**INSTRUCTIONS FOR THE TASK**: Within the listing below, please show every line carrying the string "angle".
^^^^^^^^
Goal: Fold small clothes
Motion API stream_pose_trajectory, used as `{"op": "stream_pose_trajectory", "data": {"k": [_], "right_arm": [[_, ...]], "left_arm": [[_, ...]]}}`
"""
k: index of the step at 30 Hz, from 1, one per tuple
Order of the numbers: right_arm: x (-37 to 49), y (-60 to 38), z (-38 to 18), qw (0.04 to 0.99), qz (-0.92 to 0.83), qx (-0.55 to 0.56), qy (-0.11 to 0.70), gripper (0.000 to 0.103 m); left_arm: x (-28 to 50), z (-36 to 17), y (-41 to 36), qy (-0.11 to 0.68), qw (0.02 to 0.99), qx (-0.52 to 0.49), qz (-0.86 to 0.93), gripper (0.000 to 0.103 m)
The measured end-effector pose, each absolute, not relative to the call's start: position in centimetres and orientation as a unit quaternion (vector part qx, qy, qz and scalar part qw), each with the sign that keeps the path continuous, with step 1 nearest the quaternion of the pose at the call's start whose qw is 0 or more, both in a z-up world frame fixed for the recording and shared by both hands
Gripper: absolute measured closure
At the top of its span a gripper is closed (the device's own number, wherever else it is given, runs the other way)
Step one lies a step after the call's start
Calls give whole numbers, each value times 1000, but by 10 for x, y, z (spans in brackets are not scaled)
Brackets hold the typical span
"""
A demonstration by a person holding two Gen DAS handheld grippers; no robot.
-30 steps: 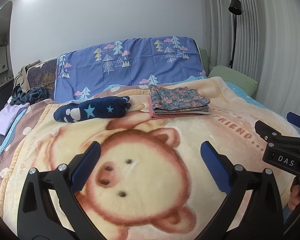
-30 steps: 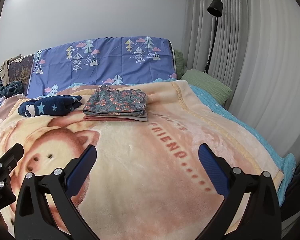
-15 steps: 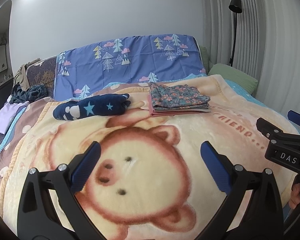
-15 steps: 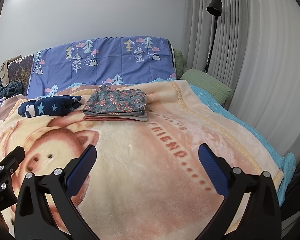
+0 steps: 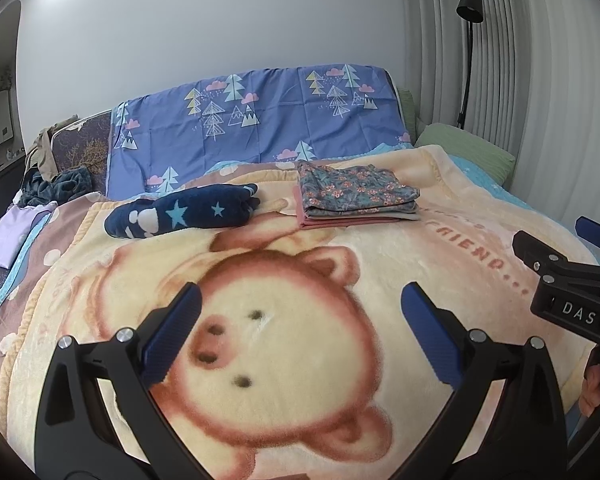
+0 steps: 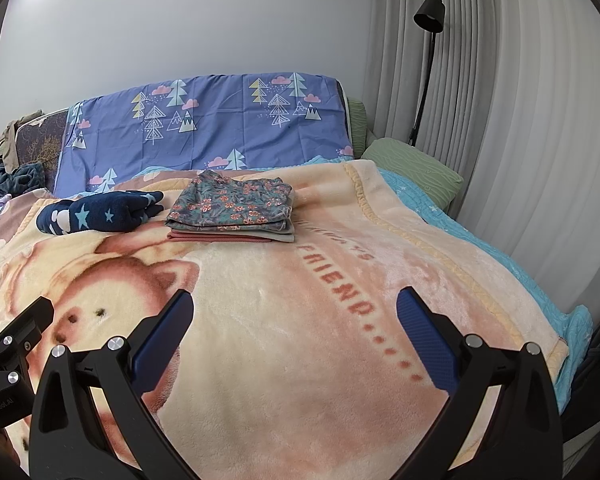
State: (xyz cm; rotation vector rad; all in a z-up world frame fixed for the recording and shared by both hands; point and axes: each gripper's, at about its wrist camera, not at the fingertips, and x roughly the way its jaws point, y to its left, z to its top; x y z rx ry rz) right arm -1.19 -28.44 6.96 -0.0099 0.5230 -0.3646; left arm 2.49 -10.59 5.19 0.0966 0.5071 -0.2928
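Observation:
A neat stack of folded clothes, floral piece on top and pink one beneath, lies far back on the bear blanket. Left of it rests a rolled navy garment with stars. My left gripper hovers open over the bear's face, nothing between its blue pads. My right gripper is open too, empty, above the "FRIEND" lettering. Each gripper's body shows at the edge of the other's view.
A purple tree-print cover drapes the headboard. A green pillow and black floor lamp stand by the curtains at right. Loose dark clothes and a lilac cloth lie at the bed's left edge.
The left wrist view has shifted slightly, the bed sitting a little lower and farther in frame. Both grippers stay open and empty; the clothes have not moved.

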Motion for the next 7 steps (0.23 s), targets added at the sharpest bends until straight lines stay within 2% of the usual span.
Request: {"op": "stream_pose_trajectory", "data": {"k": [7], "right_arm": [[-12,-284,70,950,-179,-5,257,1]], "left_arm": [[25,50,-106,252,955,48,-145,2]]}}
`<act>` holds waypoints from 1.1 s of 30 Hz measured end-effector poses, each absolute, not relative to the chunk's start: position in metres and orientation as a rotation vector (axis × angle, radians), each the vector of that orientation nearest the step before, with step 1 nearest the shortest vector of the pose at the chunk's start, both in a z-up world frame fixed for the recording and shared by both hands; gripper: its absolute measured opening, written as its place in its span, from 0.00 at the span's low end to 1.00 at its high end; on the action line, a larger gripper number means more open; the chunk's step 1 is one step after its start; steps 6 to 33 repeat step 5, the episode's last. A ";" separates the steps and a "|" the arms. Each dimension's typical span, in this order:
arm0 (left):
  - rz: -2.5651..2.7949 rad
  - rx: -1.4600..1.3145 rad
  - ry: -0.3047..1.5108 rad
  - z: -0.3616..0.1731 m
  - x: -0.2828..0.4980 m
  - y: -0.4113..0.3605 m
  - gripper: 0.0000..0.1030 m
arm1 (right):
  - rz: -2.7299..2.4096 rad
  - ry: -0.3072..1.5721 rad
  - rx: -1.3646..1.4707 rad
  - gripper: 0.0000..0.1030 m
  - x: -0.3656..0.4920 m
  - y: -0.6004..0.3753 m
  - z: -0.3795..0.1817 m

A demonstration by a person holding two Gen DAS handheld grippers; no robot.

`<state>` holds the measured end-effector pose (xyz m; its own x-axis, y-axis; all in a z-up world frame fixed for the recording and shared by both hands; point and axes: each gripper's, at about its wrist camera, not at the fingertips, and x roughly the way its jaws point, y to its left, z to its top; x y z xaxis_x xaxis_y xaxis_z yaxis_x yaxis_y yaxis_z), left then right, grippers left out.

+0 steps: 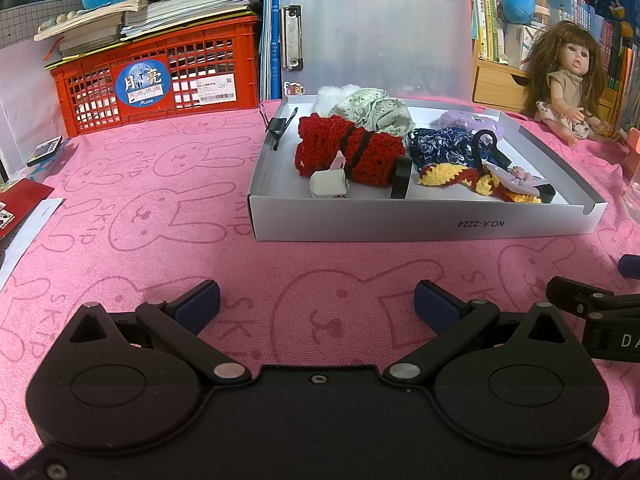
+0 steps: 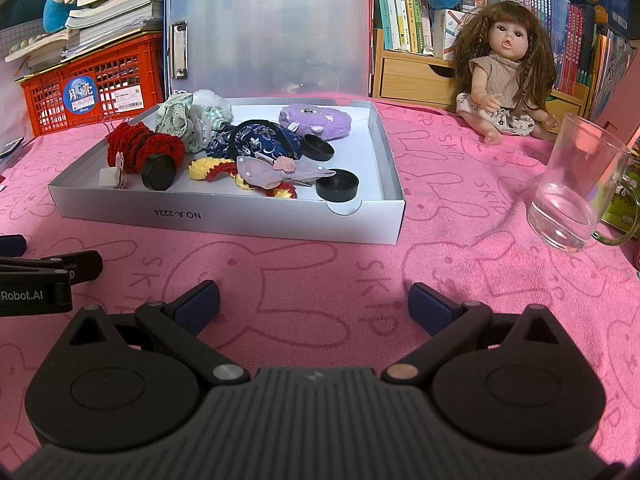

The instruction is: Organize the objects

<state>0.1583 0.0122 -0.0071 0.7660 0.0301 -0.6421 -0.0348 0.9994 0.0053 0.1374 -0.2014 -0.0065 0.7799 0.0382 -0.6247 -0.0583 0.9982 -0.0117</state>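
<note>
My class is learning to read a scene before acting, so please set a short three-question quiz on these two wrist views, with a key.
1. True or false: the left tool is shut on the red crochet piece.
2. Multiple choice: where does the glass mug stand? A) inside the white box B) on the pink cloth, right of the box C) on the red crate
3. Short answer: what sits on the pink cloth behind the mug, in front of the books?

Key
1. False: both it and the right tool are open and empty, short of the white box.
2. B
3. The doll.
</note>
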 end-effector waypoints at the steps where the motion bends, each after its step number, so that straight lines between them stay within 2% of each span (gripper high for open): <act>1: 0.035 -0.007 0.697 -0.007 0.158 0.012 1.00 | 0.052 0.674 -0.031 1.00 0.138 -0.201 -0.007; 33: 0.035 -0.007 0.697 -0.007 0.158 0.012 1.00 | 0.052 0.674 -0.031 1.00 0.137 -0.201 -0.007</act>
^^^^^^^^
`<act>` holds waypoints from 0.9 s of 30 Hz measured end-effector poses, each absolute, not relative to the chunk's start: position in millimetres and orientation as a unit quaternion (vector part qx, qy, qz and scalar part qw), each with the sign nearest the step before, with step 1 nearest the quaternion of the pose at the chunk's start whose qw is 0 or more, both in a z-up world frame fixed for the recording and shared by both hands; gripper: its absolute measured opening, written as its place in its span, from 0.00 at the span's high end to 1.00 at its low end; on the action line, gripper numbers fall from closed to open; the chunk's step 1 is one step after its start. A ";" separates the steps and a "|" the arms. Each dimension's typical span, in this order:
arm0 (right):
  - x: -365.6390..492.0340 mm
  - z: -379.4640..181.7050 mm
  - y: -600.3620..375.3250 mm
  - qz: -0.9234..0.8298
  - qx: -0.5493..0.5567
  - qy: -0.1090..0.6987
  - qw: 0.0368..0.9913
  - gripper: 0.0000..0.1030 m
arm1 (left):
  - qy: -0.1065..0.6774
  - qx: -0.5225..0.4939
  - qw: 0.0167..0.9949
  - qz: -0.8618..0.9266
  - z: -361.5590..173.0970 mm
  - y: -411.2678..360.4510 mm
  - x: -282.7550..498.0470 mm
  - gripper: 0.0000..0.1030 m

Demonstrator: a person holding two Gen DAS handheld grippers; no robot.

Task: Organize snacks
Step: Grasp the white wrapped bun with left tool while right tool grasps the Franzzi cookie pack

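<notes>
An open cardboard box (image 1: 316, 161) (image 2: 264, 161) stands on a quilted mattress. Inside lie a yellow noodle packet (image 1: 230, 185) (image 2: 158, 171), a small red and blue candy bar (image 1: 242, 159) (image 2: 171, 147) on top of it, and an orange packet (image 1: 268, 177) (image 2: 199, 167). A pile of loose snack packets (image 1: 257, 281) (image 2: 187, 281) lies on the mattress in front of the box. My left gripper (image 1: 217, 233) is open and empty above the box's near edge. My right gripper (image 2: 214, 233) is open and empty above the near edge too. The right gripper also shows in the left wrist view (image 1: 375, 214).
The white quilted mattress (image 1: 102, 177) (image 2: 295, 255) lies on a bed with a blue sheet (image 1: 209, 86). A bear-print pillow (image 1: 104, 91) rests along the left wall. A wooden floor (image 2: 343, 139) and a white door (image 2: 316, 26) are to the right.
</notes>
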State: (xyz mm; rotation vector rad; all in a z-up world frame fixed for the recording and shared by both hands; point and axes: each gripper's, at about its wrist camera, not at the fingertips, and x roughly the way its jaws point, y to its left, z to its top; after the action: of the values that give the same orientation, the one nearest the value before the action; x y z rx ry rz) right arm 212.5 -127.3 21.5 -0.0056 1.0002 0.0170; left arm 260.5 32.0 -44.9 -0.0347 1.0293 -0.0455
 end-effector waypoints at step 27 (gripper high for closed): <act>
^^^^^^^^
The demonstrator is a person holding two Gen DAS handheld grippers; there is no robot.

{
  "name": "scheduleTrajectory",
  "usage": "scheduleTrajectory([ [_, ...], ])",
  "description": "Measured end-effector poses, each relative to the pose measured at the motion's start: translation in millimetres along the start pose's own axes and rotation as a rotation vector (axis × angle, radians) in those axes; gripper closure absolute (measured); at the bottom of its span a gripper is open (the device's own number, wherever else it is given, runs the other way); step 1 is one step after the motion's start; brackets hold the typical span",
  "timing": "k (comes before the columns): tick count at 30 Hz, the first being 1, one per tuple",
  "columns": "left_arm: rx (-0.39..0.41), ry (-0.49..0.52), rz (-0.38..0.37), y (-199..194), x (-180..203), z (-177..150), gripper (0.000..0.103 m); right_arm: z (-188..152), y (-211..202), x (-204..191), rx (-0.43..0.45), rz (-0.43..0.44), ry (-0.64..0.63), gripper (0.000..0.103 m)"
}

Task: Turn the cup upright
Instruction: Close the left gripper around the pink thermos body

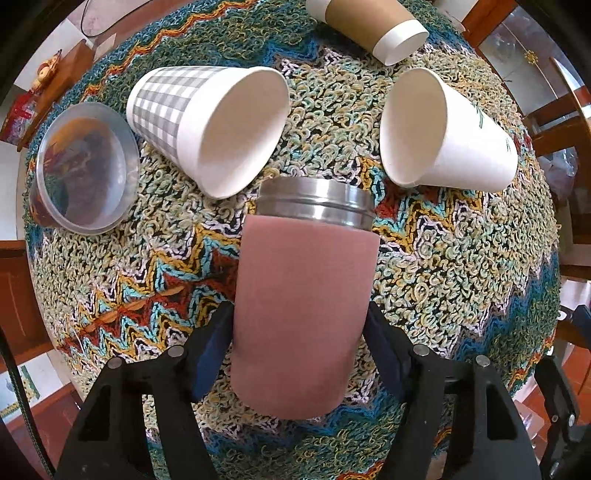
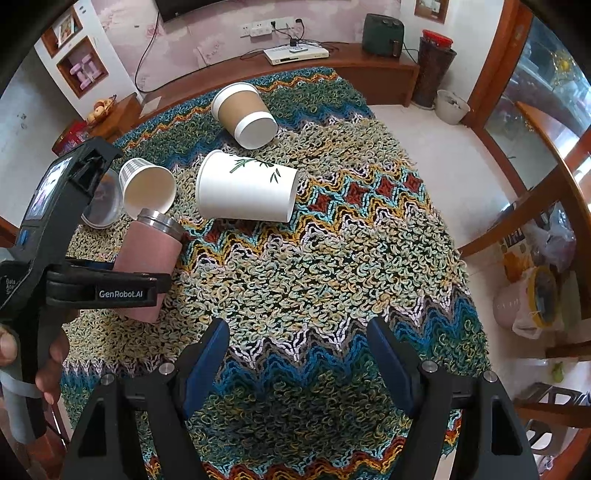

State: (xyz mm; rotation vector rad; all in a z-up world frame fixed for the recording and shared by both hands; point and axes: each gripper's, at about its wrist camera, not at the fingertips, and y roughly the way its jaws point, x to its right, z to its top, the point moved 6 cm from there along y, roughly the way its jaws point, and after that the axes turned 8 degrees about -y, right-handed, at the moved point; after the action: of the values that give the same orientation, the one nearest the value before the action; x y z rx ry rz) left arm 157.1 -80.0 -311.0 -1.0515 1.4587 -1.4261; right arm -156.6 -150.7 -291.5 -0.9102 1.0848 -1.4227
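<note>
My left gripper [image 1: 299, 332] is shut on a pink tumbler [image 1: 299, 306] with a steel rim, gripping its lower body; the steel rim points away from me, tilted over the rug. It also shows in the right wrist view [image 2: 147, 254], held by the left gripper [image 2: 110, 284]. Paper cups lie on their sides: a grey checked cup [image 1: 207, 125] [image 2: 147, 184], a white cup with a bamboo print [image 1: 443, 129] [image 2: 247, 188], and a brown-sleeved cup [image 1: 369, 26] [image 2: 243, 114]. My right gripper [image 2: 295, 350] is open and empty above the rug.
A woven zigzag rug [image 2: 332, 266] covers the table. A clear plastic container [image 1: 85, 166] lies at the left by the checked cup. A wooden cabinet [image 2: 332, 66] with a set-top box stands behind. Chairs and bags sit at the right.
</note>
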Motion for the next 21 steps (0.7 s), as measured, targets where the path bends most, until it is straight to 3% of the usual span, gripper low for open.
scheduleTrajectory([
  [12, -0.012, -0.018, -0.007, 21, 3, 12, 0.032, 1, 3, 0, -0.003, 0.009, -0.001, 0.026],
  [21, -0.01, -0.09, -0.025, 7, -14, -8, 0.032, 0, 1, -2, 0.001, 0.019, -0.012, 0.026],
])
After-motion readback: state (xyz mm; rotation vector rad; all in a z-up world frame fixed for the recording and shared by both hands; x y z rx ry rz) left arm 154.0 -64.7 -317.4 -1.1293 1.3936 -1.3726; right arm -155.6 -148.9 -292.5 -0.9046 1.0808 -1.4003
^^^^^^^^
**EXERCISE RESULT**:
`<act>` holds waypoints from 1.1 s of 30 Hz measured end-effector poses, each absolute, not relative to the chunk's start: position in metres and orientation as a rotation vector (axis × angle, radians), each the vector of that orientation nearest the step before, with step 1 nearest the shortest vector of the pose at the chunk's start, both in a z-up world frame fixed for the recording and shared by both hands; gripper: its absolute measured opening, written as its place in its span, from 0.00 at the span's low end to 1.00 at its high end; on the action line, a larger gripper number means more open; the chunk's step 1 is one step after its start; steps 6 to 33 repeat step 5, the episode's last. A ";" separates the steps and a "|" the arms. Each dimension's typical span, in this order:
  "description": "Measured end-effector poses, each relative to the pose measured at the motion's start: translation in millimetres along the start pose's own axes and rotation as a rotation vector (axis × angle, radians) in those axes; gripper closure absolute (measured); at the bottom of its span a gripper is open (the device's own number, wherever else it is given, runs the other way); step 1 is one step after the motion's start; brackets hold the typical span",

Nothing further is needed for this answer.